How true? When the market reached 10,000 points fro 9,000 points we all were delighted. It is hardly 3 months from then and the situation is no bad than it was then. What is the reason to feel sad?
Some people bought at low levels and hence afford to appreciate the above logic. But what about folks got in at higher levels? 12,000 and above.. what the **** is the problem? You buy a house for Rs.10 lakhs as you are fully convinced that it is worth that money. Some days later somebody offers you 9 lakhs to buy the house from you. He also sells a similar house he owns for 9 lakhs to another guy. In fact he is also ready to sell another such house to you as well for 9laks. Is it not good?
How does that affect you? Some one else selling his property should not affect you as you bought it for what you thought it deserves. Right? Then why worry??
Indeed it should make you happy. I tell you why.. you buy a business for value X and the same business is available at 0.75X with in days. There is absolutely nothing to worry. May be the ones buying now get it much cheaper than what you paid. But you certainly did not pay much if your decision was not influenced by the market condition and performance of others.
While it is true that this is hard to digest as emotion and money are involved here in great deal. But still we all learn from mistakes, sometimes our own and sometimes from that of others. Learning is not learning until it helps avoiding the same mistake again.
If you had bought with though of selling your positions off at a higher level (say 13 k or 15k), then by definition you are not an investor. No one would say, "I invested in a house for 10 lakh and would sell it for 15 lakhs after a week". He is trading/manipulating/speculating and for god sake not investing. If that is the intention people buy stocks with, yes.. this mail might seem another bluff....

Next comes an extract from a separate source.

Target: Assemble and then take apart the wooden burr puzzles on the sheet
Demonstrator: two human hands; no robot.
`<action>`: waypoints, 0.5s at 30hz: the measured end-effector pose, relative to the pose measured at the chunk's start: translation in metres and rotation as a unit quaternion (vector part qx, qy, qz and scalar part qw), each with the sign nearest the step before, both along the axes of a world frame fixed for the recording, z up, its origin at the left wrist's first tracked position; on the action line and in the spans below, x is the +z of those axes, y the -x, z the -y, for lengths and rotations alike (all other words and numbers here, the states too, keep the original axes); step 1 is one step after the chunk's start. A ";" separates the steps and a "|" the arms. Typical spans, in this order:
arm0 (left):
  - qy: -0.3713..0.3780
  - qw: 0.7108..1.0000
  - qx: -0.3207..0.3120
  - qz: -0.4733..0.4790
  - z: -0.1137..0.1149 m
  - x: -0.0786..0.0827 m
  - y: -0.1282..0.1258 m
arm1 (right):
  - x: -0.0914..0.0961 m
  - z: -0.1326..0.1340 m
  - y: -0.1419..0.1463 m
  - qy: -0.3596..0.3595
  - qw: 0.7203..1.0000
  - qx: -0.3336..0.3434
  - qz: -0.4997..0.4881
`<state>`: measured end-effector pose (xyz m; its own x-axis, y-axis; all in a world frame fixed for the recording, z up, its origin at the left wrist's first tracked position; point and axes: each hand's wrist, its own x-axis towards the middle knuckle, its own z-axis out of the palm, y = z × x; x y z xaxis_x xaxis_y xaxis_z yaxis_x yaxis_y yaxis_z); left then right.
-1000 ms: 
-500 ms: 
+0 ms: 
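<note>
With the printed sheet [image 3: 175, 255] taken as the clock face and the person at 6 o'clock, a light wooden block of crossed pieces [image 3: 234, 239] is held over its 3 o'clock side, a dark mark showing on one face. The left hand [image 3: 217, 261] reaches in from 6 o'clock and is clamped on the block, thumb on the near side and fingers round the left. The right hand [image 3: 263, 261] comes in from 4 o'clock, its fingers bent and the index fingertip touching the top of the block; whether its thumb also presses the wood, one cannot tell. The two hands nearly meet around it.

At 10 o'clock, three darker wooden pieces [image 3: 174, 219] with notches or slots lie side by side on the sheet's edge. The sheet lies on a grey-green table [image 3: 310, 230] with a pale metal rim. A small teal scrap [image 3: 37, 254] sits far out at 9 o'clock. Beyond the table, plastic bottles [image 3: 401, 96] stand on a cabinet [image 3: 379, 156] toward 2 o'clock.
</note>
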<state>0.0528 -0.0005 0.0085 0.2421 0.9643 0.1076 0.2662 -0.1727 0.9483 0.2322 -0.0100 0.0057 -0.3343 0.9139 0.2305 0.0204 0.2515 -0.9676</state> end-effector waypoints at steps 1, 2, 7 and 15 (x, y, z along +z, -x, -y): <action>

This group has some successful derivative trader and I am not really sure how far it would be appreciated by them. I can afford to talk philosophy even in pain. When compared to the deep declines in January and April 2005, I am doing better with October 2005 and May 22, 2006 declines. Wait until a good ball is bowled. Mr.Market sees nothing but negative things for the investment and real world these times.